Hejda Matěj, Zhang Weikang, Al-Taai Qusay Raghib Ali, Malysheva Ekaterina, Owen-Newns Dafydd, Figueiredo José M L, Romeira Bruno, Robertson Joshua, Dolores-Calzadilla Victor, Wasige Edward, Hurtado Antonio
Institute of Photonics, SUPA Dept of Physics, University of Strathclyde, Glasgow G11XQ, United Kingdom.
Hewlett-Packard Laboratories, Hewlett-Packard Enterprise, Machelen 1831, Belgium.
ACS Photonics. 2024 Oct 1;11(10):4279-4287. doi: 10.1021/acsphotonics.4c01199. eCollection 2024 Oct 16.

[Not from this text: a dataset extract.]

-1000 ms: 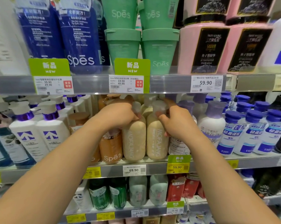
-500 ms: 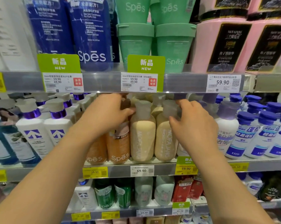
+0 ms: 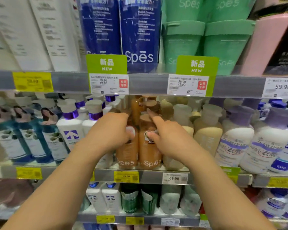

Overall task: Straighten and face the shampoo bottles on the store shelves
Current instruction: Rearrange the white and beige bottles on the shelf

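- Orange-brown Spes pump bottles are standing as a front pair on the middle shelf [image 3: 143, 177], between white purple-collared bottles [image 3: 70, 130] on the left and beige bottles [image 3: 208, 135] on the right.
- Left hand [image 3: 110, 133] is wrapping round the shoulder of the left orange bottle [image 3: 127, 151], fingers curled over its label sticker.
- Right hand [image 3: 171, 140] is pressing on the right orange bottle [image 3: 148, 151]: thumb touching the round sticker, forefinger stretching up beside the brown pump cap [image 3: 152, 106]; whether the remaining fingers are gripping, I cannot tell.
- Both logos are already facing outward, low on the bottles.
- Judging by their look, these bottles are probably full, fairly heavy, stiff and smooth-walled, so slipping is possible.
- Taking hold at the shoulder or body seems safer than the pump, which may twist or tip neighbours.
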`<state>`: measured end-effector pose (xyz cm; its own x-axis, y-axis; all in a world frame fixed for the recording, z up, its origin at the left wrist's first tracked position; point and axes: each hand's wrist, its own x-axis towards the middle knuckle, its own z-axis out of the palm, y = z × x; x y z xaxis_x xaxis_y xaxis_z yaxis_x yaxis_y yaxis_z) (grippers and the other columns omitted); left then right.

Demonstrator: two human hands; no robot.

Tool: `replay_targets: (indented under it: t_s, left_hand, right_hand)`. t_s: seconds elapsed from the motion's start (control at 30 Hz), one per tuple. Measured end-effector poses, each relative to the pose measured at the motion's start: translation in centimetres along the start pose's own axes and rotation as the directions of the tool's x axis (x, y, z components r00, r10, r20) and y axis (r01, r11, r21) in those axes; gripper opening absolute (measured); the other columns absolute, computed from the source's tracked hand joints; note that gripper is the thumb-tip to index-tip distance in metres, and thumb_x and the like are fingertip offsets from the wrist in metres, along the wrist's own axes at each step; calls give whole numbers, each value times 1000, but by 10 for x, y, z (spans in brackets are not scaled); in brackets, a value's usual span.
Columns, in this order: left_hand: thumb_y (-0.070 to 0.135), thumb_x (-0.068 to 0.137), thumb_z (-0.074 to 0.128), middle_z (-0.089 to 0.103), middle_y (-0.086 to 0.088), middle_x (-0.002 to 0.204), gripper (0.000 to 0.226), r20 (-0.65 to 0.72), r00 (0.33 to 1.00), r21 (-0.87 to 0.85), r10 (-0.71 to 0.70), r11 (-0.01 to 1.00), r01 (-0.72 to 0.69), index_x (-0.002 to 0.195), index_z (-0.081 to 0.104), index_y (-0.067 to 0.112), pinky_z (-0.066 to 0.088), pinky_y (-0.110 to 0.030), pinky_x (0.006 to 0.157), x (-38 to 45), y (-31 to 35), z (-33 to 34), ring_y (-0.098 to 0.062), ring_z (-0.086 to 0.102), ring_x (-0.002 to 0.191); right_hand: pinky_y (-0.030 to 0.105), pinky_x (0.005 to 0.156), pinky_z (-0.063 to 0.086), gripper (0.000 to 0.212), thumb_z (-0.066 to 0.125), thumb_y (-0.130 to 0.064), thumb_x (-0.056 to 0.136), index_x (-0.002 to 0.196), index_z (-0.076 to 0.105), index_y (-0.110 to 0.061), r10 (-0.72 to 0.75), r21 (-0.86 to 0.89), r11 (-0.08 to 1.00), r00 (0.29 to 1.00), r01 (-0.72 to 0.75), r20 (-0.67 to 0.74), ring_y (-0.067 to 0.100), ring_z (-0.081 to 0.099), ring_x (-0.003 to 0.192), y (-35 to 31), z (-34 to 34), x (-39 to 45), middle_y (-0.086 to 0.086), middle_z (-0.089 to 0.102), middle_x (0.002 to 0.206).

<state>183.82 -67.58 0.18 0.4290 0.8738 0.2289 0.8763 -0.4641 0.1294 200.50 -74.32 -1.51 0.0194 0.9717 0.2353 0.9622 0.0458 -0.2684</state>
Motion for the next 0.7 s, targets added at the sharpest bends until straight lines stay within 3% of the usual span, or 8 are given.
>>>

Interconnectivity between functional building blocks (such as neurons and synapses) represents a fundamental functionality for realizing neuromorphic systems. However, in the domain of neuromorphic photonics, synaptic interlinking and cascadability of spiking optical artificial neurons remains challenging and mostly unexplored in experiments. In this work, we report an optical synaptic link between optoelectronic spiking artificial neurons based upon resonant tunneling diodes (RTDs) that allows for cascadable spike propagation. First, deterministic spiking is triggered using multimodal (electrical and optical) inputs in RTD-based spiking artificial neurons, which are optoelectronic (OE) circuits incorporating either micron-scale RTDs or photosensitive nanopillar-based RTDs. Second, feedforward linking with dynamical weighting of optical spiking signals between pre- and postsynaptic RTD artificial neurons is demonstrated, including cascaded spike activation. By dynamically weighting the amplitude of optical spikes, it is shown how the cascaded spike activation probability in the postsynaptic RTD node directly follows the amplitude of the weighted optical spikes. This work therefore provides the first experimental demonstration of programmable synaptic optical link and spike cascading between multiple fast and efficient RTD OE spiking artificial neurons, therefore providing a key functionality for photonic-electronic spiking neural networks and light-enabled neuromorphic hardware.
功能构建块(如神经元和突触)之间的互连性是实现神经形态系统的一项基本功能。然而,在神经形态光子学领域,尖峰光学人工神经元的突触互连和级联能力仍然具有挑战性,并且在实验中大多未被探索。在这项工作中,我们报道了一种基于共振隧穿二极管(RTD)的光电尖峰人工神经元之间的光学突触连接,它允许级联的尖峰传播。首先,在基于RTD的尖峰人工神经元中使用多模态(电和光)输入触发确定性尖峰,这些神经元是包含微米级RTD或基于光敏纳米柱的RTD的光电(OE)电路。其次,展示了前突触和后突触RTD人工神经元之间具有光学尖峰信号动态加权的前馈连接,包括级联尖峰激活。通过动态加权光学尖峰的幅度,展示了后突触RTD节点中级联尖峰激活概率如何直接跟随加权光学尖峰的幅度。因此,这项工作首次通过实验证明了多个快速高效的RTD OE尖峰人工神经元之间可编程的突触光学连接和尖峰级联,从而为光子 - 电子尖峰神经网络和光驱动神经形态硬件提供了关键功能。